▶ **THE TASK**: With the pictures removed, write out the full listing below exactly.

[Opening DATA PROVIDED section]

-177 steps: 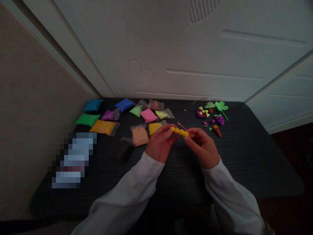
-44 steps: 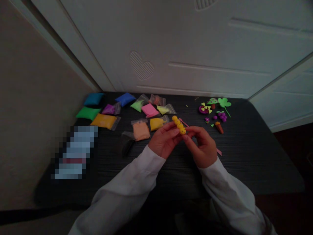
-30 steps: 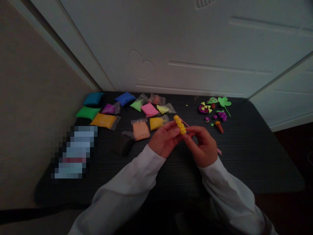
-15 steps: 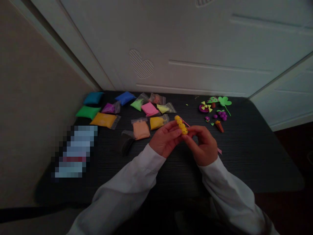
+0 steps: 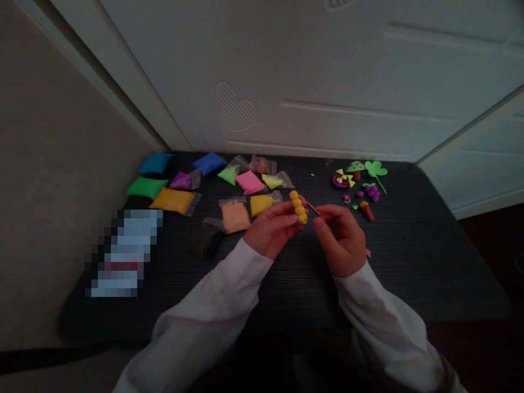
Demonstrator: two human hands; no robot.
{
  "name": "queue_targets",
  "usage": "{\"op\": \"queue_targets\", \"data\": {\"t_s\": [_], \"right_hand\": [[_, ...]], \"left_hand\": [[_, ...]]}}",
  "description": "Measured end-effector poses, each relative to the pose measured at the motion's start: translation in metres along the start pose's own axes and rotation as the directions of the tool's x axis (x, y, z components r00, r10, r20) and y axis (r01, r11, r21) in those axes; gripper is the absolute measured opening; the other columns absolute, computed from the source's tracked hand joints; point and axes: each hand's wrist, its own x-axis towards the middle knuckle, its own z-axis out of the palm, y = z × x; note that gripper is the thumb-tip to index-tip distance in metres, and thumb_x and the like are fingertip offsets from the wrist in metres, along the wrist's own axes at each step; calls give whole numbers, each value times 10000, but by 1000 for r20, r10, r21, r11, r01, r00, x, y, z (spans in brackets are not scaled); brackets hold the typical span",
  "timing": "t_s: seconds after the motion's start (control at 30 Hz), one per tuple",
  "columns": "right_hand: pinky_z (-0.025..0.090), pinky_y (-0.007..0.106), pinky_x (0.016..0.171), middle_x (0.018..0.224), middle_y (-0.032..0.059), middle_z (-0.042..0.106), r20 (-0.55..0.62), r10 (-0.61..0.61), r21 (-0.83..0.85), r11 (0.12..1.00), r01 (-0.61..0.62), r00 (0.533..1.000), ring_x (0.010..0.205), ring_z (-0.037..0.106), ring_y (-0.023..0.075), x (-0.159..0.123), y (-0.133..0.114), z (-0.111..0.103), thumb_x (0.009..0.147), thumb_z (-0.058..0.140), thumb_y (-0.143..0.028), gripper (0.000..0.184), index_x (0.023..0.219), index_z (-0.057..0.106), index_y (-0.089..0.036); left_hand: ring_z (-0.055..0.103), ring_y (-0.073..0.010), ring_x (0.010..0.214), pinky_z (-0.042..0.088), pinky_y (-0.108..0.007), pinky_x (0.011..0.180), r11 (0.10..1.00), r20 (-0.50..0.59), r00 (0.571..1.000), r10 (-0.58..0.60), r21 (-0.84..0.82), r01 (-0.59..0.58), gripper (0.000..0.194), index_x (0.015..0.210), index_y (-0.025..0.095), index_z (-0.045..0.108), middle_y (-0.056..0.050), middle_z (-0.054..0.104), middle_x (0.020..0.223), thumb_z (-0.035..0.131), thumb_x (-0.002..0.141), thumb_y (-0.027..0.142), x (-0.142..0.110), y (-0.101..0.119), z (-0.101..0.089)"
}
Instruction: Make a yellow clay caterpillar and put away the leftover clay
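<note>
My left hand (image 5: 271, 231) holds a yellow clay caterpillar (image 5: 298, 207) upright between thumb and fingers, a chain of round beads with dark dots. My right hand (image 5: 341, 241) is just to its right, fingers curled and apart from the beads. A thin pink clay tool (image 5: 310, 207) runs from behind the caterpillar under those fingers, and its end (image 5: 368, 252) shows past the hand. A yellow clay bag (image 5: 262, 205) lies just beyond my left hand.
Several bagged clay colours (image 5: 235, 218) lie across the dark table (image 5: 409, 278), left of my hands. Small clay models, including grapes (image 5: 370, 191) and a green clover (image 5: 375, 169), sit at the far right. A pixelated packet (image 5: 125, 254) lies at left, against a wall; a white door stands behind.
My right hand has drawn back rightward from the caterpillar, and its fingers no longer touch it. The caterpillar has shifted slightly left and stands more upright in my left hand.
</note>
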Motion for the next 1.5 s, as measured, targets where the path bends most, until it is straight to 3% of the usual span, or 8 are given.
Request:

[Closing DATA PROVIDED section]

▶ **EXPECTED OUTPUT**:
-177 steps: 
-44 steps: 
-30 steps: 
-15 steps: 
+0 steps: 
Demonstrator: two human hands; no robot.
{
  "name": "queue_targets",
  "usage": "{\"op\": \"queue_targets\", \"data\": {\"t_s\": [_], \"right_hand\": [[_, ...]], \"left_hand\": [[_, ...]]}}",
  "description": "Measured end-effector poses, each relative to the pose measured at the motion's start: translation in metres along the start pose's own axes and rotation as the directions of the tool's x axis (x, y, z components r00, r10, r20) and y axis (r01, r11, r21) in those axes; gripper is the absolute measured opening; the other columns absolute, computed from the source's tracked hand joints; point and axes: each hand's wrist, its own x-axis towards the middle knuckle, its own z-axis out of the palm, y = z × x; note that gripper is the thumb-tip to index-tip distance in metres, and thumb_x and the like are fingertip offsets from the wrist in metres, along the wrist's own axes at each step; calls give whole numbers, each value times 10000, but by 1000 for r20, r10, r21, r11, r01, r00, x, y, z (spans in brackets are not scaled); brackets hold the typical span",
  "timing": "t_s: seconds after the motion's start (control at 30 Hz), one per tuple",
  "columns": "right_hand: pinky_z (-0.025..0.090), pinky_y (-0.007..0.106), pinky_x (0.016..0.171), middle_x (0.018..0.224), middle_y (-0.032..0.059), middle_z (-0.042..0.106), r20 (-0.55..0.62), r10 (-0.61..0.61), r21 (-0.83..0.85), r11 (0.12..1.00), r01 (-0.61..0.62), r00 (0.533..1.000), ring_x (0.010..0.205), ring_z (-0.037..0.106), ring_y (-0.023..0.075), x (-0.159..0.123), y (-0.133..0.114), z (-0.111..0.103), thumb_x (0.009..0.147), thumb_z (-0.058..0.140), thumb_y (-0.143..0.028), gripper (0.000..0.184), index_x (0.023..0.219), index_z (-0.057..0.106), index_y (-0.089..0.036); left_hand: ring_z (-0.055..0.103), ring_y (-0.073..0.010), ring_x (0.010..0.214), pinky_z (-0.042..0.088), pinky_y (-0.108..0.007), pinky_x (0.011..0.180), r11 (0.10..1.00), r20 (-0.50..0.59), r00 (0.571..1.000), r10 (-0.58..0.60), r21 (-0.84..0.82), r01 (-0.59..0.58), gripper (0.000..0.194), index_x (0.015..0.210), index_y (-0.025..0.095), index_z (-0.045..0.108), middle_y (-0.056..0.050), middle_z (-0.054..0.104), middle_x (0.020..0.223), thumb_z (-0.035..0.131), thumb_x (-0.002..0.141), thumb_y (-0.027..0.142), x (-0.142..0.110), y (-0.101..0.119), z (-0.101..0.089)"
}
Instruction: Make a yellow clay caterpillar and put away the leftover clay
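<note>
My left hand (image 5: 271, 231) holds a yellow clay caterpillar (image 5: 298, 207) upright between thumb and fingers, a chain of round beads with dark dots. My right hand (image 5: 341, 241) is just to its right, fingers curled and apart from the beads. A thin pink clay tool (image 5: 310, 207) runs from behind the caterpillar under those fingers, and its end (image 5: 368, 252) shows past the hand. A yellow clay bag (image 5: 262, 205) lies just beyond my left hand.
Several bagged clay colours (image 5: 235, 218) lie across the dark table (image 5: 409, 278), left of my hands. Small clay models, including grapes (image 5: 370, 191) and a green clover (image 5: 375, 169), sit at the far right. A pixelated packet (image 5: 125, 254) lies at left, against a wall; a white door stands behind.
My right hand has drawn back rightward from the caterpillar, and its fingers no longer touch it. The caterpillar has shifted slightly left and stands more upright in my left hand.
</note>
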Motion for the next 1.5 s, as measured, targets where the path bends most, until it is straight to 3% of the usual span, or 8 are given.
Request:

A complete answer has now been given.